### Task objective
Copy out exactly the lines from the one containing "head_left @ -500" through the end of the records, and no pictures.

** Working data follows **

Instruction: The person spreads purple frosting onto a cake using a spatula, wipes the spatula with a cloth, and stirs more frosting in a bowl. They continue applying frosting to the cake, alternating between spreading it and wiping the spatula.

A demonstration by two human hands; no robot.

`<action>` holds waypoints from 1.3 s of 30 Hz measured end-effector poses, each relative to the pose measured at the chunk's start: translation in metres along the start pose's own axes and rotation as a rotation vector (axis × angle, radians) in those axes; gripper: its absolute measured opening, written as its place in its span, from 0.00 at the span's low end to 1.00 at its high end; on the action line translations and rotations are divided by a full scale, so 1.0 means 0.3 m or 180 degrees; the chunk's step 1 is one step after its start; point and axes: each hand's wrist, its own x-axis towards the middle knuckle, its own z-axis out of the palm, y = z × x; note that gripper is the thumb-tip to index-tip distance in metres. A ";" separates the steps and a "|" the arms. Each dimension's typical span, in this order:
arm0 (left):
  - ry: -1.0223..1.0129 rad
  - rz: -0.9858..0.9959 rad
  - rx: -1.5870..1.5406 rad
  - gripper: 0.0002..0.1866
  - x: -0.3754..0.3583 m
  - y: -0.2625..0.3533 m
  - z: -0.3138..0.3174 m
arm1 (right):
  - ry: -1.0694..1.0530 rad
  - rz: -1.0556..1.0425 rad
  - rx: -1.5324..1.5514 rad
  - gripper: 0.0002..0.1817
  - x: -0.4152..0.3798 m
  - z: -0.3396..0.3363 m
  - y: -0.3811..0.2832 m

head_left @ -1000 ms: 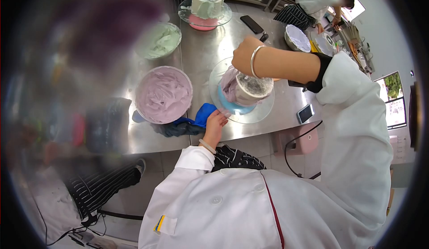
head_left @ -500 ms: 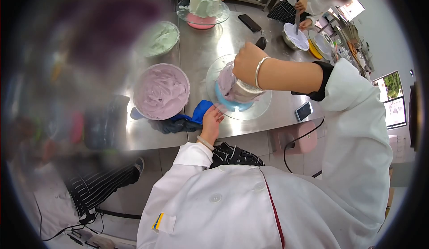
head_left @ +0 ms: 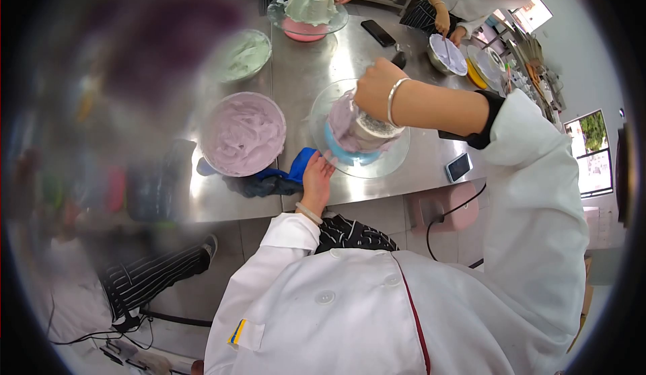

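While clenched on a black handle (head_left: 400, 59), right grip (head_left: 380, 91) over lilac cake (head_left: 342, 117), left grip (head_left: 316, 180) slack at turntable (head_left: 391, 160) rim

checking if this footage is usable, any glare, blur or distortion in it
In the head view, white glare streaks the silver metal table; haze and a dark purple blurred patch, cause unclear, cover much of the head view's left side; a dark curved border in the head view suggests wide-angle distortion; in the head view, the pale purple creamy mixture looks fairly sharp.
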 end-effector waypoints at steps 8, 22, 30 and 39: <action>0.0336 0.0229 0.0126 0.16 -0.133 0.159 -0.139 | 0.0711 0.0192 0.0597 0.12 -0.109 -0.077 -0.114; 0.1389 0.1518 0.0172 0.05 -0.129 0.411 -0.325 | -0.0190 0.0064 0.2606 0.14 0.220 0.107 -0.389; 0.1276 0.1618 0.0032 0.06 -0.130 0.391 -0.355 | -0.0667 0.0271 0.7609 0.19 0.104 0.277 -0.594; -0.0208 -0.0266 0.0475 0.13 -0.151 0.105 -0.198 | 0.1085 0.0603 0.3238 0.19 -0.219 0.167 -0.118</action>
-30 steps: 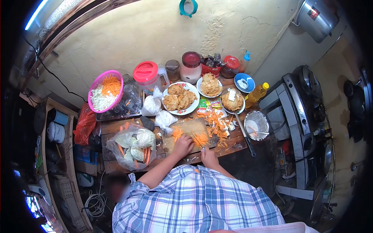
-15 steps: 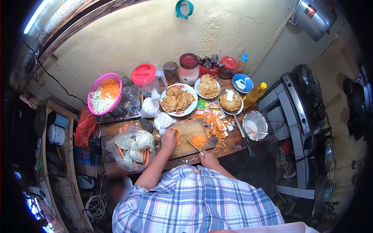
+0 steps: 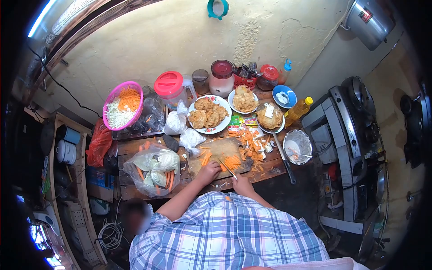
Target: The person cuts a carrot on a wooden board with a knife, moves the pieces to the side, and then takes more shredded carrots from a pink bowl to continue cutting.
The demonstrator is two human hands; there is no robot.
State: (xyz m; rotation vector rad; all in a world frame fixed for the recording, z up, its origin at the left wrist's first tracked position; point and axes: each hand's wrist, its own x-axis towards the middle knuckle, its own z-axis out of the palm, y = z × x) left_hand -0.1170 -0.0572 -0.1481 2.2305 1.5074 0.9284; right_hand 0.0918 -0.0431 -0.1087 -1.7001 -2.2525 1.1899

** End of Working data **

### Answer to the exercise
head_left @ -500 ms: 
head_left @ +0 ms: 

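While clenched on a black handle (head_left: 400, 59), right grip (head_left: 380, 91) over lilac cake (head_left: 342, 117), left grip (head_left: 316, 180) slack at turntable (head_left: 391, 160) rim

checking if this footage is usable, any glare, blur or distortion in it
In the head view, white glare streaks the silver metal table; haze and a dark purple blurred patch, cause unclear, cover much of the head view's left side; a dark curved border in the head view suggests wide-angle distortion; in the head view, the pale purple creamy mixture looks fairly sharp.
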 end-effector waypoints at steps 8, 22, 30 and 39: <action>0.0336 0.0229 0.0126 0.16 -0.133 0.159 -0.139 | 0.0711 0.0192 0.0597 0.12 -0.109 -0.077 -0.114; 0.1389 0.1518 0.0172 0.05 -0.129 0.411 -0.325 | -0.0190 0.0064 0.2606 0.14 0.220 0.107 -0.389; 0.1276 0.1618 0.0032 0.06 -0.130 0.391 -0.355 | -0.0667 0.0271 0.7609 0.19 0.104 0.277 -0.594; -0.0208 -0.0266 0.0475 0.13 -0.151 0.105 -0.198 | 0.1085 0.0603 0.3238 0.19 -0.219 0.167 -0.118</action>
-30 steps: 
-15 steps: 
+0 steps: 
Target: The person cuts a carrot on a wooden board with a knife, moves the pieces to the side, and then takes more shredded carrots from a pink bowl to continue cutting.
The demonstrator is two human hands; there is no robot.
State: (xyz m; rotation vector rad; all in a world frame fixed for the recording, z up, its origin at the left wrist's first tracked position; point and axes: each hand's wrist, its own x-axis towards the middle knuckle, its own z-axis out of the palm, y = z × x) left_hand -0.1170 -0.0572 -0.1481 2.2305 1.5074 0.9284; right_hand 0.0918 -0.0431 -0.1087 -1.7001 -2.2525 1.1899

The response to the exercise has been completed.